● **What is needed**
Exactly reproduce each of the entries shown below.

● **Information shown**

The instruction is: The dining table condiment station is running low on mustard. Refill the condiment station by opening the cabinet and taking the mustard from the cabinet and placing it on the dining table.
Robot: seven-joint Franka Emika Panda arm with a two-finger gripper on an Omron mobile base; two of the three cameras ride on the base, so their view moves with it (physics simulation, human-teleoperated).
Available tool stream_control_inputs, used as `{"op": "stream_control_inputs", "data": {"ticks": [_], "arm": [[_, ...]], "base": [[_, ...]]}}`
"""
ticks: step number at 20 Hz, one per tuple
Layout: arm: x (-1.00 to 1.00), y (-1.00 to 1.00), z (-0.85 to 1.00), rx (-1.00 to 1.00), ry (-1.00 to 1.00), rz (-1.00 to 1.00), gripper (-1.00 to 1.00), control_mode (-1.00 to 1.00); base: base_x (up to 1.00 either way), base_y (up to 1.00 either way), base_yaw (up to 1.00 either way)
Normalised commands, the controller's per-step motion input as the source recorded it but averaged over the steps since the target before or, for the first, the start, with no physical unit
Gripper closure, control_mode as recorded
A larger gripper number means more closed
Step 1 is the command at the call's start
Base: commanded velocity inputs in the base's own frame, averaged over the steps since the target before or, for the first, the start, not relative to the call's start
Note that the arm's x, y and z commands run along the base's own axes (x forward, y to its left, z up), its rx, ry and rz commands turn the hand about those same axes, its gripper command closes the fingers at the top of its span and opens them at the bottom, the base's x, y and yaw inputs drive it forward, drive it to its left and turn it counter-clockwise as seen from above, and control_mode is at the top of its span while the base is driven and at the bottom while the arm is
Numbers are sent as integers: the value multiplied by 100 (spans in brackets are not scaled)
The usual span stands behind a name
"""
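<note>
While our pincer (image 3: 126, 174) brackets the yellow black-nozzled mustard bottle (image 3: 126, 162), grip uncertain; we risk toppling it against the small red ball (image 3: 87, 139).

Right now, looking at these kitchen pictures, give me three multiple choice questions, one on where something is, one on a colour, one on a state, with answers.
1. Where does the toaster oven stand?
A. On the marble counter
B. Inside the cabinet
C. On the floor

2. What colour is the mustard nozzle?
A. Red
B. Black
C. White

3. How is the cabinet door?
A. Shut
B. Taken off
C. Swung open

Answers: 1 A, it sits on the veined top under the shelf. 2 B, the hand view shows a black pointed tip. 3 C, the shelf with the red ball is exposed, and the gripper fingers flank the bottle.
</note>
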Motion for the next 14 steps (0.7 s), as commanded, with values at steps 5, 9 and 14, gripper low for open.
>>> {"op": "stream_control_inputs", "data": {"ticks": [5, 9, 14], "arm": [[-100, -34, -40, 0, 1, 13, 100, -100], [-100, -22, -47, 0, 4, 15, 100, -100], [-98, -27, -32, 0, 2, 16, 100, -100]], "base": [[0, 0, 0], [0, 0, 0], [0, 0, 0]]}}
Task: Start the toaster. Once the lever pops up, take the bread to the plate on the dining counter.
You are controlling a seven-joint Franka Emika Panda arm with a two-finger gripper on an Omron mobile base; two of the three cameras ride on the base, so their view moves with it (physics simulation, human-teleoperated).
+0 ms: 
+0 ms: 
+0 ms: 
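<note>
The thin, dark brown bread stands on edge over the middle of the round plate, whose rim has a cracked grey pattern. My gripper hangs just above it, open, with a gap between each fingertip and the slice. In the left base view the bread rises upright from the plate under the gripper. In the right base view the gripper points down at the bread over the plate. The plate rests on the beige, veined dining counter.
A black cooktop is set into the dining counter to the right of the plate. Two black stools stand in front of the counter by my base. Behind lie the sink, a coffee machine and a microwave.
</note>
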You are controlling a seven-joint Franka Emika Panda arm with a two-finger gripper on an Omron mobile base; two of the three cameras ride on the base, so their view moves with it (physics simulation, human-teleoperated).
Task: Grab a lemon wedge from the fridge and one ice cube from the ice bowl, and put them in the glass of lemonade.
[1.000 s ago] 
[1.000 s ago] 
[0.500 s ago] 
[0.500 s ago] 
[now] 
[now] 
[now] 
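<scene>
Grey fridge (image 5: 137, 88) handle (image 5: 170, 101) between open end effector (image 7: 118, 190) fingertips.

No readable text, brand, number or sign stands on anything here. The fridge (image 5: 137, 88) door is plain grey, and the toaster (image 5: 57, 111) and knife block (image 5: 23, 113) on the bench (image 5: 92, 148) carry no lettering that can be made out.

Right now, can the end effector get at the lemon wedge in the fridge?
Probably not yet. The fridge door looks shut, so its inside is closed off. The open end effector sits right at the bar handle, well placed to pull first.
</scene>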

● **Answer box**
The instruction is: The dining table condiment station is running low on mustard. Refill the condiment station by opening the cabinet and taking the mustard from the cabinet and placing it on the dining table.
Robot: seven-joint Franka Emika Panda arm with a two-finger gripper on an Omron mobile base; two of the three cameras ride on the base, so their view moves with it (physics simulation, human-teleoperated).
Available tool stream_control_inputs, used as `{"op": "stream_control_inputs", "data": {"ticks": [_], "arm": [[_, ...]], "base": [[_, ...]]}}`
"""
ticks: step number at 20 Hz, one per tuple
Layout: arm: x (-1.00 to 1.00), y (-1.00 to 1.00), z (-0.85 to 1.00), rx (-1.00 to 1.00), ry (-1.00 to 1.00), rz (-1.00 to 1.00), gripper (-1.00 to 1.00), control_mode (-1.00 to 1.00); base: base_x (up to 1.00 either way), base_y (up to 1.00 either way), base_yaw (up to 1.00 either way)
Normalised commands, the controller's per-step motion input as the source recorded it but averaged over the steps since the target before or, for the first, the start, with no physical unit
Gripper closure, control_mode as recorded
A larger gripper number means more closed
Step 1 is the command at the call's start
Base: commanded velocity inputs in the base's own frame, averaged over the steps since the target before or, for the first, the start, not relative to the call's start
Note that the arm's x, y and z commands run along the base's own axes (x forward, y to its left, z up), its rx, ry and rz commands turn the hand about those same axes, its gripper command closes the fingers at the top of its span and opens them at the bottom, the base's x, y and yaw inputs drive it forward, drive it to its left and turn it counter-clockwise as seen from above, and control_mode is at the top of its span while the base is driven and at the bottom while the arm is
Numbers are sent as integers: the value multiplied by 100 (spans in brackets are not scaled)
The usual span stands behind a name
"""
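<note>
While our pincer (image 3: 126, 174) brackets the yellow black-nozzled mustard bottle (image 3: 126, 162), grip uncertain; we risk toppling it against the small red ball (image 3: 87, 139).

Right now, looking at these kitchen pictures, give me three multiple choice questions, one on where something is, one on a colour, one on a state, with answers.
1. Where does the toaster oven stand?
A. On the marble counter
B. Inside the cabinet
C. On the floor

2. What colour is the mustard nozzle?
A. Red
B. Black
C. White

3. How is the cabinet door?
A. Shut
B. Taken off
C. Swung open

Answers: 1 A, it sits on the veined top under the shelf. 2 B, the hand view shows a black pointed tip. 3 C, the shelf with the red ball is exposed, and the gripper fingers flank the bottle.
</note>
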Motion for the next 14 steps (0.7 s), as commanded, with values at steps 5, 9 and 14, gripper low for open.
>>> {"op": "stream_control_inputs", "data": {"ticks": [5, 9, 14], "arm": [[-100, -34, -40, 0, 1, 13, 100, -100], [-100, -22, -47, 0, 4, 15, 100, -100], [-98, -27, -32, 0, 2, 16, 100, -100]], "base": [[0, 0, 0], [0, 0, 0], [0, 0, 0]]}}
Task: Start the toaster. Once the lever pops up, take the bread to the plate on the dining counter.
You are controlling a seven-joint Franka Emika Panda arm with a two-finger gripper on an Omron mobile base; two of the three cameras ride on the base, so their view moves with it (physics simulation, human-teleoperated).
+0 ms: 
+0 ms: 
+0 ms: 
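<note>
The thin, dark brown bread stands on edge over the middle of the round plate, whose rim has a cracked grey pattern. My gripper hangs just above it, open, with a gap between each fingertip and the slice. In the left base view the bread rises upright from the plate under the gripper. In the right base view the gripper points down at the bread over the plate. The plate rests on the beige, veined dining counter.
A black cooktop is set into the dining counter to the right of the plate. Two black stools stand in front of the counter by my base. Behind lie the sink, a coffee machine and a microwave.
</note>
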You are controlling a seven-joint Franka Emika Panda arm with a two-finger gripper on an Omron mobile base; two of the three cameras ride on the base, so their view moves with it (physics simulation, human-teleoperated).
Task: Grab a lemon wedge from the fridge and one ice cube from the ice bowl, and put them in the glass of lemonade.
[1.000 s ago] 
[1.000 s ago] 
[0.500 s ago] 
[0.500 s ago] 
[now] 
[now] 
[now] 
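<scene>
Grey fridge (image 5: 137, 88) handle (image 5: 170, 101) between open end effector (image 7: 118, 190) fingertips.

No readable text, brand, number or sign stands on anything here. The fridge (image 5: 137, 88) door is plain grey, and the toaster (image 5: 57, 111) and knife block (image 5: 23, 113) on the bench (image 5: 92, 148) carry no lettering that can be made out.

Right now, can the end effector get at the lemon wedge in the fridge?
Probably not yet. The fridge door looks shut, so its inside is closed off. The open end effector sits right at the bar handle, well placed to pull first.
</scene>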

No further work remains on the exercise.